Puffy Frittata with Ham and Peppers

“Eggs-tra Fluffy, Eggs-tra Easy — Your Spring Brunch Just Got a Glow-Up”

Some mornings call for a little more ta‑da and a little less “same old scrambled eggs.” That’s where this Puffy Frittata with Ham and Peppers swoops in like the brunch hero it is — light, airy, savory, and so simple you’ll wonder why you haven’t been whipping egg whites into everything.

This fluffy frittata recipe is the definition of spring brunch energy: bright bell peppers, savory diced ham, and eggs that puff into a cloud-like texture that practically melts the moment it hits your fork. The secret? A tiny technique with a big payoff — separating the eggs and whipping the whites until they reach stiff, glossy peaks. Fold them back in, and suddenly you’re serving a restaurant-style frittata without breaking a sweat.

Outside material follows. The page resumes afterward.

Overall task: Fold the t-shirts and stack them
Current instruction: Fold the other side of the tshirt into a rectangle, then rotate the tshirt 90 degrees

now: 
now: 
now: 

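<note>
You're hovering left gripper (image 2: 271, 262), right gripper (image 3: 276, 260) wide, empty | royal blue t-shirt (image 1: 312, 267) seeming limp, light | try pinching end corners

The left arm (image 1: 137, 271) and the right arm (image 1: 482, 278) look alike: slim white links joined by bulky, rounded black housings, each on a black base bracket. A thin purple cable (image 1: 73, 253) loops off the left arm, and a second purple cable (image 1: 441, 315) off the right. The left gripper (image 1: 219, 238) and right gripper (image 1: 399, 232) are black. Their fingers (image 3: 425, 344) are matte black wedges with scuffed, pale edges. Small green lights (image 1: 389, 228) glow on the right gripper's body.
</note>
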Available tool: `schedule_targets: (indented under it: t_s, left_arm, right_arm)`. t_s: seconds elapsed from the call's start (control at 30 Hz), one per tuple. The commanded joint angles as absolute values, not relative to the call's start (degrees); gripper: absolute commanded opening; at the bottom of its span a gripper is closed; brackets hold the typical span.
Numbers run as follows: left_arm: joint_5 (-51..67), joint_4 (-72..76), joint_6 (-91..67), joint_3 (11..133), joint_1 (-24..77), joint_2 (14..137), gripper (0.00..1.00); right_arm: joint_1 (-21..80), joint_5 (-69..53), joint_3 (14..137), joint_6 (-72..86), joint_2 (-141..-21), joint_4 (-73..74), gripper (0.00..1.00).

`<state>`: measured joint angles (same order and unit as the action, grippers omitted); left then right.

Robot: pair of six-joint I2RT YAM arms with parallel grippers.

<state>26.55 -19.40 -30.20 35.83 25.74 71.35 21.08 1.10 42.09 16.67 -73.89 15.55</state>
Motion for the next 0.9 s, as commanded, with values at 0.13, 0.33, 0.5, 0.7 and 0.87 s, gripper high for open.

Whether you’re planning an Easter brunch, a weekend breakfast spread, or a low-carb dinner that doesn’t feel like a compromise, this ham and pepper frittata delivers big flavor with minimal fuss. It’s the kind of recipe that looks impressive but stays wonderfully doable — exactly the kind of dish busy home cooks love.

Fluffy puffy frittata with ham, peppers, and cheddar cheese served for spring brunch
Light, fluffy, and packed with savory ham and peppers, this puffy frittata is perfect for brunch or breakfast.

Why You’ll Love This Puffy Frittata Recipe

This recipe checks every box for spring brunch lovers, busy families, and anyone who appreciates a dish that feels special without requiring a culinary degree.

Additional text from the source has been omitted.